INSTRUCTIONS FOR THE TASK:
Repeat the data below in full and exactly.

DATA BLOCK:
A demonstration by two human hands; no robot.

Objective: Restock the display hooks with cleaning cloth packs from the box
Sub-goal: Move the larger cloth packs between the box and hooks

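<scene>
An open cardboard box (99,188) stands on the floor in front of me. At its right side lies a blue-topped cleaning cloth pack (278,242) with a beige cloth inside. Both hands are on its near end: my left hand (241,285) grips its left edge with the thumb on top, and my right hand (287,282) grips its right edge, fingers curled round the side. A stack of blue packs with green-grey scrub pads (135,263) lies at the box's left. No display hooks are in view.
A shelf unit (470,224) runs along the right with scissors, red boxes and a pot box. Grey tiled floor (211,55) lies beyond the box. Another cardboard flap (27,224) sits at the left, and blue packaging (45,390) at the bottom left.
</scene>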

SOLUTION TO THE PROBLEM:
A demonstration by two human hands; no robot.

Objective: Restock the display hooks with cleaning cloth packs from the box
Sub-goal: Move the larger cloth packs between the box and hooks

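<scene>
An open cardboard box (99,188) stands on the floor in front of me. At its right side lies a blue-topped cleaning cloth pack (278,242) with a beige cloth inside. Both hands are on its near end: my left hand (241,285) grips its left edge with the thumb on top, and my right hand (287,282) grips its right edge, fingers curled round the side. A stack of blue packs with green-grey scrub pads (135,263) lies at the box's left. No display hooks are in view.
A shelf unit (470,224) runs along the right with scissors, red boxes and a pot box. Grey tiled floor (211,55) lies beyond the box. Another cardboard flap (27,224) sits at the left, and blue packaging (45,390) at the bottom left.
</scene>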

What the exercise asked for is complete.